Take the data below and extract the lines from the one with "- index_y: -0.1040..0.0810" to the one with "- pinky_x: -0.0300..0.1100", inclusive, exactly as written.

__Exercise data__.
*** Block opens ***
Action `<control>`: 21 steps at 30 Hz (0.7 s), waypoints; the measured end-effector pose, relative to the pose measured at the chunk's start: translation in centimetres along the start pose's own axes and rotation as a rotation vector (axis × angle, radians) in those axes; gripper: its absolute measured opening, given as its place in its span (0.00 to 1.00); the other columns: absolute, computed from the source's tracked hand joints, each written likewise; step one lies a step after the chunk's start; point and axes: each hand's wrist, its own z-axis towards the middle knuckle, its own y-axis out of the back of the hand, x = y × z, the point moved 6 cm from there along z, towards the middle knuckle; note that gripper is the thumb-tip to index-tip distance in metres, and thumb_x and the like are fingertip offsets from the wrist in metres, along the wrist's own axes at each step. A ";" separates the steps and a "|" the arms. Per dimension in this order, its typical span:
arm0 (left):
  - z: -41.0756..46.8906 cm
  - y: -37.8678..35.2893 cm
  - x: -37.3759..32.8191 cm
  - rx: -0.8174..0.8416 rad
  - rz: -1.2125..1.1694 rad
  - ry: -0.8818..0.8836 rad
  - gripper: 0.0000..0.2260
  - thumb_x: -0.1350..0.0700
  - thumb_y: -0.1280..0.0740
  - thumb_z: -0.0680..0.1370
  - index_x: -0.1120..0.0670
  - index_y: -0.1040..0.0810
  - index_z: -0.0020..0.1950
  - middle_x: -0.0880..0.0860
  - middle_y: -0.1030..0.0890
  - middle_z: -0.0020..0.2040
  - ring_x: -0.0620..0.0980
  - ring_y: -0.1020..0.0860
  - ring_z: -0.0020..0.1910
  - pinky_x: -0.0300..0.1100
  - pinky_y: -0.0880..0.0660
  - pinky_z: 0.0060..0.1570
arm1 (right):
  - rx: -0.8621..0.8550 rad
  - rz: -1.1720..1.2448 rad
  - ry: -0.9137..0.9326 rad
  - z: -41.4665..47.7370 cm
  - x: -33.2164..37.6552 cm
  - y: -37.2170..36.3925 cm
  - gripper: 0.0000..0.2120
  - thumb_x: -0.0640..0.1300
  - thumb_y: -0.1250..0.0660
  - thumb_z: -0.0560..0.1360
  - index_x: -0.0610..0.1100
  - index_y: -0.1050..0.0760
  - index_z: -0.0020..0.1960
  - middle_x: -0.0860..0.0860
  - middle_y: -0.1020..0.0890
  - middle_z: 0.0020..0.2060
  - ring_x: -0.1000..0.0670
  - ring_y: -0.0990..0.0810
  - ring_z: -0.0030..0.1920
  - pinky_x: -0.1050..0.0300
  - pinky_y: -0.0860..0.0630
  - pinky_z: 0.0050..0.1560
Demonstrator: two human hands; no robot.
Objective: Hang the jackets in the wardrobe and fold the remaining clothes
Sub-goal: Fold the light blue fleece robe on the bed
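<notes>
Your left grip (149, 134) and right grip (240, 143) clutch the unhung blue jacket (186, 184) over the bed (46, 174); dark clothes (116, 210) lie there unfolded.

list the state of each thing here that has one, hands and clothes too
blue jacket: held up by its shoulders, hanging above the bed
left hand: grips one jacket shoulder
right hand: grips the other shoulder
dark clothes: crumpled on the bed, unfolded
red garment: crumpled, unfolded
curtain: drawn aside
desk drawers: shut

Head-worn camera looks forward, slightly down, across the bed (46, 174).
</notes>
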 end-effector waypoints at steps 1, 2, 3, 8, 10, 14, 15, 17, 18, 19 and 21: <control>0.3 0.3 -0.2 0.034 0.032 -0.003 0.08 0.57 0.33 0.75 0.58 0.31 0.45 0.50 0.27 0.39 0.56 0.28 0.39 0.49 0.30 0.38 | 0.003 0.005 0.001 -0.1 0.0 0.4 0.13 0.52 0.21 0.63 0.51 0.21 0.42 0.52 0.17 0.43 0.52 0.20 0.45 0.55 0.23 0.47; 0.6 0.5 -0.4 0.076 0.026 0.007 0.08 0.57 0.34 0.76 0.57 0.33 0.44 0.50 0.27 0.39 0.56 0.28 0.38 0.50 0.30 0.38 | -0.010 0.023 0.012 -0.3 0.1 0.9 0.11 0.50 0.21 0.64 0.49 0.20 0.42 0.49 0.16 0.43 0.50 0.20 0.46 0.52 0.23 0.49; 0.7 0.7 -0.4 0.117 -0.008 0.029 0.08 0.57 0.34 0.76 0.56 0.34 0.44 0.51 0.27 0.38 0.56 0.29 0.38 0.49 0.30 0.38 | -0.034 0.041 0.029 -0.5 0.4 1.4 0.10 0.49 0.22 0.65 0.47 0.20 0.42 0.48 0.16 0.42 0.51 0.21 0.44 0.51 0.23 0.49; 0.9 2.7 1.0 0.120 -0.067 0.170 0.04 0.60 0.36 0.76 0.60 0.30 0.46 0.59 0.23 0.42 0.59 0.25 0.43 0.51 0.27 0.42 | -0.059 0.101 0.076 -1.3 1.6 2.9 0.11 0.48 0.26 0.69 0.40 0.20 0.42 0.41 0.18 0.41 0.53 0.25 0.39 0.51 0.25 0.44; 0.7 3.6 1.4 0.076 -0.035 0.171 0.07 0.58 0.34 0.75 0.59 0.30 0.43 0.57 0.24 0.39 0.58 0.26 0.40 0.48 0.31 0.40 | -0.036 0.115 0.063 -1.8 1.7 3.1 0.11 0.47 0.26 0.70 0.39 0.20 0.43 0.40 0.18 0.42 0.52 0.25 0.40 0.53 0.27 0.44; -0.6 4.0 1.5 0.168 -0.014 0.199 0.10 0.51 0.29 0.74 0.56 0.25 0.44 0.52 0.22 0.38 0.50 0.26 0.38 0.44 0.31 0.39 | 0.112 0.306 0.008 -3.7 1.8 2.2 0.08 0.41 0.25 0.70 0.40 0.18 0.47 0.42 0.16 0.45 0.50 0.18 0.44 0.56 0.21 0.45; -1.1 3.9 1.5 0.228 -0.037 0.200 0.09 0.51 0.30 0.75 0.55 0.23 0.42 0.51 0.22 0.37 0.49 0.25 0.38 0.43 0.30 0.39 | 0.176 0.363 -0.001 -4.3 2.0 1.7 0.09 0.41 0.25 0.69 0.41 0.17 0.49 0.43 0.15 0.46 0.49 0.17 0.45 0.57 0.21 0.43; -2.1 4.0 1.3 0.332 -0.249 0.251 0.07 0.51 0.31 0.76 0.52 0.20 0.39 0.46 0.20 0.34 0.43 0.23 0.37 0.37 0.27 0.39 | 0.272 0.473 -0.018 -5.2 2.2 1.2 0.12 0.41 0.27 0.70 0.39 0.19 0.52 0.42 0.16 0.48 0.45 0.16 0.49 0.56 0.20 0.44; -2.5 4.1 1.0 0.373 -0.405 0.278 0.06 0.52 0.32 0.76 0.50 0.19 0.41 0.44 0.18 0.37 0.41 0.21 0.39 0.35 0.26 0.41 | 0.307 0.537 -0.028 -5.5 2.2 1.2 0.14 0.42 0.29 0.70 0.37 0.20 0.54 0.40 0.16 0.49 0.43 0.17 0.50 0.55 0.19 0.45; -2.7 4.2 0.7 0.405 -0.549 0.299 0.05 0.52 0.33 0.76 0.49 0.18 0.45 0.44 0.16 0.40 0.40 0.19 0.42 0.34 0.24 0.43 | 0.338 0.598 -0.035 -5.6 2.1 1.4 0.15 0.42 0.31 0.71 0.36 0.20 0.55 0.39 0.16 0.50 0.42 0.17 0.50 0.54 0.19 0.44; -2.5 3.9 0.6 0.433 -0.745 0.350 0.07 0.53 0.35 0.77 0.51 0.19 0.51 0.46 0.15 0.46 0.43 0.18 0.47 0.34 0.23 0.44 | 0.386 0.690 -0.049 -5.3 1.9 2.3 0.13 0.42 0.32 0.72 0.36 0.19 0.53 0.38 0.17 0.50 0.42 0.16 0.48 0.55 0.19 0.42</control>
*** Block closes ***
__Result of this task__.
  - index_y: -0.1040..0.0810
  - index_z: -0.0020..0.1950
  - middle_x: -0.0880..0.0860
  - middle_y: -0.1030..0.0890
  - middle_z: -0.0020..0.2040
  - ring_x: -0.0620..0.0980
  - ring_y: -0.1020..0.0860
  - ring_z: -0.0020..0.1910
  - pinky_x: -0.0300..0.1100

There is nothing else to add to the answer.